Gratuité de la planification familiale : une réalité désormais effective au Burkina Faso
La planification familiale est désormais gratuite sur toute l’étendue du territoire burkinabè depuis le 1er juillet 2020. Le lancement officiel de l’opération a eu lieu le samedi 26 septembre 2020 dans la commune de Banfora, région des Cascades. La mesure contribuera ainsi à améliorer les indicateurs de santé « peu reluisants » au Burkina Faso. La cérémonie était placée sous le patronage de Sika Kaboré, épouse du Président du Faso.
La promotion de la planification familiale, selon la Ministre de la Santé, Claudine Lougué, est une des stratégies reconnues pour la maîtrise de la croissance démographique et le développement socio-économique. Ainsi, c’est dans la perspective d’assurer l’accès universel des populations aux services de planification familiale de qualité et de lutter efficacement contre la mortalité maternelle et infantile, que le gouvernement burkinabè a graduellement augmenté sa part contributive à l’acquisition des contraceptifs qui a connu une explosion au cours de ces dernières années. A en croire les statistiques données par la ministre de la Santé, en 2015, cette contribution était de 375 millions de F CFA. Ce montant est passé à 800 millions en 2018 et 900 millions en 2020. A cet important investissement financier, il faut ajouter les charges liées aux personnels, aux infrastructures et aux équipements.
La planification familiale est reconnue depuis longtemps comme un moyen essentiel pour maintenir la santé et le bien-être des femmes et de leurs familles. Elle joue un rôle très important dans la régulation des naissances et contribue à réduire de 30% le ratio de mortalité maternelle et de 20% le taux de mortalité infantile, a indiqué la Ministre.
Cependant, bien que les avantages de la planification familiale soient reconnus, beaucoup de Burkinabè, notamment les femmes, n’ont toujours pas accès à des services et des informations sur les méthodes modernes de contraception. La prévalence contraceptive chez les femmes en union reste faible (28% en 2019) avec un taux élevé des besoins non-satisfaits (23,3% en 2018).
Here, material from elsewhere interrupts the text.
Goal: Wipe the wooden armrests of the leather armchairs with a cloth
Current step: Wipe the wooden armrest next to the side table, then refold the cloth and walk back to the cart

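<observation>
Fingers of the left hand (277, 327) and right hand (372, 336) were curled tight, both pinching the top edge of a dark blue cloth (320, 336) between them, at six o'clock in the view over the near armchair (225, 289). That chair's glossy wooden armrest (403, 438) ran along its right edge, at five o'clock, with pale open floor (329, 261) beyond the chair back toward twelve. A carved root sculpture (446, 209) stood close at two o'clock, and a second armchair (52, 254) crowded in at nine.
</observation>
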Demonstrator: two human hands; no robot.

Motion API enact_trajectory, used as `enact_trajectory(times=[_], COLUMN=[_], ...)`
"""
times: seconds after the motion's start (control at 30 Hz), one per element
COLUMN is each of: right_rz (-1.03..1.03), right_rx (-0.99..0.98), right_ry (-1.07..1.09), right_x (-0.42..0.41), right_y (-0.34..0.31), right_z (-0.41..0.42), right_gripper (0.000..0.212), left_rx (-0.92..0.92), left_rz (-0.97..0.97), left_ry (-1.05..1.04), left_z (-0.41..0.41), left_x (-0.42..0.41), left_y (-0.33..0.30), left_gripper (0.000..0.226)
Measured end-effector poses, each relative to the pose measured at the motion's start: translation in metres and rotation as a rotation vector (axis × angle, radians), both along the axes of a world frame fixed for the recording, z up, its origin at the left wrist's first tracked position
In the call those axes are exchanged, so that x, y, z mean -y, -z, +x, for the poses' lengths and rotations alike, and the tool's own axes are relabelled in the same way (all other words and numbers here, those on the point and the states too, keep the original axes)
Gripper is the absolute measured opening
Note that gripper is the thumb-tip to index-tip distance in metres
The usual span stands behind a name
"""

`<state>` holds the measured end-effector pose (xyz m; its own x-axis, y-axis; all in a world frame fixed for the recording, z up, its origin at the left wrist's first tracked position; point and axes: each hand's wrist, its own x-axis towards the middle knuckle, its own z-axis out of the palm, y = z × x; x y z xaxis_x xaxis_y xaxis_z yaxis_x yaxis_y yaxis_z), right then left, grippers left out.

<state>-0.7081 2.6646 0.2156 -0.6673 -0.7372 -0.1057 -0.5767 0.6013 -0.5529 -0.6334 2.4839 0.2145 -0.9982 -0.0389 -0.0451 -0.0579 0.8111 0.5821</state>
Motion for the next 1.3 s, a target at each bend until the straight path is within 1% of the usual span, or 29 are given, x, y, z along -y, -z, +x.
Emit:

C’est ainsi qu’en décembre 2018, le gouvernement a opté pour la gratuité des soins et des services de planification familiale dont la mise en œuvre se voulait progressive. Après une phase initiale réussie dans les régions des Cascades et du Centre-Ouest, le bénéfice de la gratuité de la planification familiale a été étendu à l’ensemble du territoire national pour compter du 1er juillet 2020. D’où le lancement officiel de la mesure, le samedi 26 septembre 2020 à Banfora.
Réduire les mortalités maternelles et infantiles à répétition
Cette opération permettra à toutes les femmes et aux jeunes filles d’avoir accès aux services de planification familiale (contraception et consultations médicales notamment). Une opportunité pour le Burkina Faso de venir à bout des mortalités maternelles et infantiles à répétition. En effet, le Burkina Faso est caractérisé par une augmentation rapide de sa population avec un taux de croissance démographique de 3,1%, un indice synthétique de fécondité de 5,4 enfants et une mortalité des enfants de moins de 5 ans de 81,6 ‰ en 2015. « Sur 100 000 naissances vivantes, on enregistre 330 décès maternels. En plus, la pauvreté touche deux Burkinabè sur cinq. Cela pourrait s’expliquer par le fait que le rapport entre le nombre effectif de producteurs et le nombre effectif de consommateurs reste encore faible (45% en 2016).
Pour Sika Kaboré, la gratuité des services de planification familiale instituée par décret par le Président du Faso devrait contribuer à améliorer les indicateurs de santé au Burkina. Maintenant, chaque femme pourra gratuitement choisir le temps de sa maternité, d’espacer les naissances afin de pouvoir se consacrer à l’éducation des enfants et de participer au développement économique en étant en bonne santé, a indiqué l’épouse du Chef de l’Etat.
Pour l’opérationnalisation de cette opération, le pays a bénéficié de l’appui de plusieurs partenaires techniques et financiers dont le Fonds des Nations Unies pour le Développement (UNFPA), ainsi que le soutien des acteurs de la société civile. C’est pourquoi, la Ministre de la Santé a saisi l’occasion pour rendre un vibrant hommage à tous ces acteurs qui ont œuvré à la réussite de la phase initiale et qui continuent d’œuvrer au renforcement de l’ancrage social de la planification familiale.
Les soins et services de planification familiale gratuits sont offerts dans toutes les formations sanitaires publiques, au niveau communautaire et dans les structures privées ayant une convention avec le ministère de la Santé pour la mise en œuvre de cette politique.